In fact the Ingalls family were not just Pa, Ma, Mary, Laura, Carrie and Grace. It also included Charles Jr. (who died shortly after birth), and adopted children Albert, James and Cassandra. Mary, a quite dour-looking woman, never married, as she did in the TV series, and ended up living with family until her death. Laura, however, from the pictures, still looks to me like a short, round and dark “little French horse” as she described herself in the Little House books.

A whole different story

Marwencol etc.3Pioneer Girl is much more complicated and personal than the books. This is the definitive guide to Laura Ingalls Wilder and her life from to 1869 in Kansas to 1888 in Dakota Territory. Almost every word in the memoir has been annotated and the references are detailed, with documents, photos, registers and archival materials. Yes, the Little House books have lost some of their charm because I now understand they are more fiction that autobiographical – but there is still magic in the books. Remember these opening lines?

“LITTLE HOUSE IN THE BIG WOODS

Once upon a time, sixty years ago, a little girl lived in the Big Woods of Wisconsin, in a little gray house made of logs.
The great, dark trees of the Big Woods stood all around the house, and beyond them were other trees and beyond them were more trees. As far as a man could go to the north in a day, or a week, or a whole month, there was nothing but woods. There were no houses. There were no roads. There were no people. There were only trees and the wild animals who had their homes among them. Wolves lived in the Big Woods, and bears, and huge wild cats. Muskrats and mink and otter lived by the streams. Foxes had dens in the hills and deer roamed everywhere. To the east of the little log house, and to the west, there were miles upon miles of trees, and only a few little log houses scattered far apart in the edge of the Big Woods. So far as the little girl could see, there was only the one little house where she lived with her Father and Mother, her sister Mary and baby sister Carrie. A wagon track ran before the house, turning and twisting out of sight in the woods where the wild animals lived, but the little girl did not know where it went, nor what might be at the end of it. The little girl was named Laura and she called her father, Pa, and her mother, Ma. In those days and in that place, children did not say Father and Mother, nor Mamma and Papa, as they do now.” (p.1)
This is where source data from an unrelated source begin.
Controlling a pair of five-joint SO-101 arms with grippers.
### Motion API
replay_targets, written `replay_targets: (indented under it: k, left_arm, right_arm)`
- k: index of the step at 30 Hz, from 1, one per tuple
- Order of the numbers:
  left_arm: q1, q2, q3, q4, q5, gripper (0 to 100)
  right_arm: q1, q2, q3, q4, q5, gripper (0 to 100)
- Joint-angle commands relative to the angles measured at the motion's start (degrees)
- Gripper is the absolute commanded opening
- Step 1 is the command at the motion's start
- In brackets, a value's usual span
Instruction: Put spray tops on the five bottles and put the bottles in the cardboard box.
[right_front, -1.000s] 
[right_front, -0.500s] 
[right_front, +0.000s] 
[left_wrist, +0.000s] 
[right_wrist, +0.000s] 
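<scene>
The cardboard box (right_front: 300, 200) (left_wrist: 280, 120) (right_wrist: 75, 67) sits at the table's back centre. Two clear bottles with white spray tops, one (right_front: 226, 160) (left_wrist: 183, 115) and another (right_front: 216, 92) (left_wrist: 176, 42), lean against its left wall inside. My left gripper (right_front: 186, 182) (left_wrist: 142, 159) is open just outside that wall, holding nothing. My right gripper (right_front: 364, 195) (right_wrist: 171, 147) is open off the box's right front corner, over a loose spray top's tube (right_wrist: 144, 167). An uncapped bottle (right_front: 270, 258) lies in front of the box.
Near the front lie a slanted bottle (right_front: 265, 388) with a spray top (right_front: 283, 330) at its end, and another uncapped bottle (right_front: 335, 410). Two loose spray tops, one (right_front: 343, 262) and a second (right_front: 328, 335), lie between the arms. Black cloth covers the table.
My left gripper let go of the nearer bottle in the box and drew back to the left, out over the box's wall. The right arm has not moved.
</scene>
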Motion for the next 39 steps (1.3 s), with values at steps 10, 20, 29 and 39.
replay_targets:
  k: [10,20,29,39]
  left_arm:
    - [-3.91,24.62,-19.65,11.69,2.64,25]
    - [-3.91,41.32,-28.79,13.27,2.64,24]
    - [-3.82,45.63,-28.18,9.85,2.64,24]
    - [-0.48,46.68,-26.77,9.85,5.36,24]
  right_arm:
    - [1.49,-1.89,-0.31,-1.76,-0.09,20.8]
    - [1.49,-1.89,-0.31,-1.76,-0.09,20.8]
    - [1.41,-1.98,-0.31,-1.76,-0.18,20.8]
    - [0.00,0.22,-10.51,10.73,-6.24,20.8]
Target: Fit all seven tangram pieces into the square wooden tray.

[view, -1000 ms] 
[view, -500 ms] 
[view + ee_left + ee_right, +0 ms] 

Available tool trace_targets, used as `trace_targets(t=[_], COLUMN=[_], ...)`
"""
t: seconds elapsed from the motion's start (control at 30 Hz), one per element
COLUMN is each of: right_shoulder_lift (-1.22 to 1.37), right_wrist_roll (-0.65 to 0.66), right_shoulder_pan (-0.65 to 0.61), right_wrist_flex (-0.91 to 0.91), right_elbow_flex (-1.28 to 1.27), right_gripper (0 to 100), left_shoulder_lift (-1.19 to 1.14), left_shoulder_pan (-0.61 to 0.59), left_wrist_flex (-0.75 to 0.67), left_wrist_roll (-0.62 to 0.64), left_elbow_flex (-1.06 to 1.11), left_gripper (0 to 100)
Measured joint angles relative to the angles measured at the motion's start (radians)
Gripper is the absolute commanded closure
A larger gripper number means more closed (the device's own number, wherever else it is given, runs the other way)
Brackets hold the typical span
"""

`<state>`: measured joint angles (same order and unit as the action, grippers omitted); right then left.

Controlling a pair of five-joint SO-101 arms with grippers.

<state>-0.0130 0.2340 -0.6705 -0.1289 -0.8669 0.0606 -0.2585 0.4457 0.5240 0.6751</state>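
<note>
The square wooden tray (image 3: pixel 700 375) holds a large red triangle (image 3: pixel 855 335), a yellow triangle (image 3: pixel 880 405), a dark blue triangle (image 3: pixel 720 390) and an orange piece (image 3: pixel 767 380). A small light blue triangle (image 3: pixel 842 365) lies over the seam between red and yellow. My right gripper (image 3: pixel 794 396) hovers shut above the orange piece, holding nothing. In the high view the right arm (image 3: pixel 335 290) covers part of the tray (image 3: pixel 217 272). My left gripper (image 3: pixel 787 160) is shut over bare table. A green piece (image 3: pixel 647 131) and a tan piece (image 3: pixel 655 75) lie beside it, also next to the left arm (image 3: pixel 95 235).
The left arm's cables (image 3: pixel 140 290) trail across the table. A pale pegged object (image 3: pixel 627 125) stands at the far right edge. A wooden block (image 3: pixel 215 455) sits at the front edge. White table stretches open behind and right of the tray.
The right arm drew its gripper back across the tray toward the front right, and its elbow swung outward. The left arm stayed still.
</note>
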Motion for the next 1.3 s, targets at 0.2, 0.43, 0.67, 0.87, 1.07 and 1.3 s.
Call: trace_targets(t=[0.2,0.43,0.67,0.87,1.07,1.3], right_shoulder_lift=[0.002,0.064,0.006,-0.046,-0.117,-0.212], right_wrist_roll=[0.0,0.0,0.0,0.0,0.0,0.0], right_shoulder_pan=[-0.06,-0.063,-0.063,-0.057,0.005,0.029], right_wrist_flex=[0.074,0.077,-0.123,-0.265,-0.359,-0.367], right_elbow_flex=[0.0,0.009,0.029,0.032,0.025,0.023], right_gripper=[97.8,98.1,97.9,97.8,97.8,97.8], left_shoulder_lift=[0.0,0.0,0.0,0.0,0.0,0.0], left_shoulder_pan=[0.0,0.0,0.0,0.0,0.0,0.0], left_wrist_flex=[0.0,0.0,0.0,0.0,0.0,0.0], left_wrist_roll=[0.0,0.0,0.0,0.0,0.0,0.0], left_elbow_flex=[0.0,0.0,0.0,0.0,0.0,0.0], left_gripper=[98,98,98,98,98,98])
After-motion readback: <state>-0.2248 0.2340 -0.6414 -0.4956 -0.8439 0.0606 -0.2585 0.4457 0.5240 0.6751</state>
They are still some of the most charming opening lines ever written. This is how Pioneer Girl begins – a whole different story:

“Once up a time years and years ago, Pa stopped the horses and the wagon they were hauling away out on the prairie in Indian Territory. ‘Well, Caroline,’ he said ‘here’s the place we’ve been looking for. Might as well camp.’ So Pa and Ma got down from the wagon. Pa unhitched the horses and picketed them, tied them to long ropes fastened to wooden pegs driven in the ground, so they could eat the grass. Then he made the campfire out of bits of willow twigs from the creek nearby. Ma cooked supper over the fire and after we had eaten, sister Mary and I were put to bed in the wagon and Pa and Ma sat awhile by the fire. Pa would bring the horses and tie them to the wagon before he and Ma came to sleep in the wagon too. I lay and looked through the opening in the wagon cover at the campfire and Pa and Ma sitting there. It was lonesome and so still with the stars shining down on the great, flat land where no-one lived.” (p.1)

Now, you can clearly see the picture, and know, at the same time, it was really like that, in as far as someone’s memory can be accurate. In summary, this is a superb publication (all 472 pages of it) by the South Dakota Historical Society Press and all the contributors, project members and editor Pamela Smith Hill. Beautifully done – on par with, if not better (due to their affection for the subject), than publications by leading academic, reference publishers or academic institutions. Not a punctuation mark or letter out of place. Has this ruined Little House for me? No – I’ve just swallowed the Red Pill like in The Matrix and found out that the reality is better than the fiction.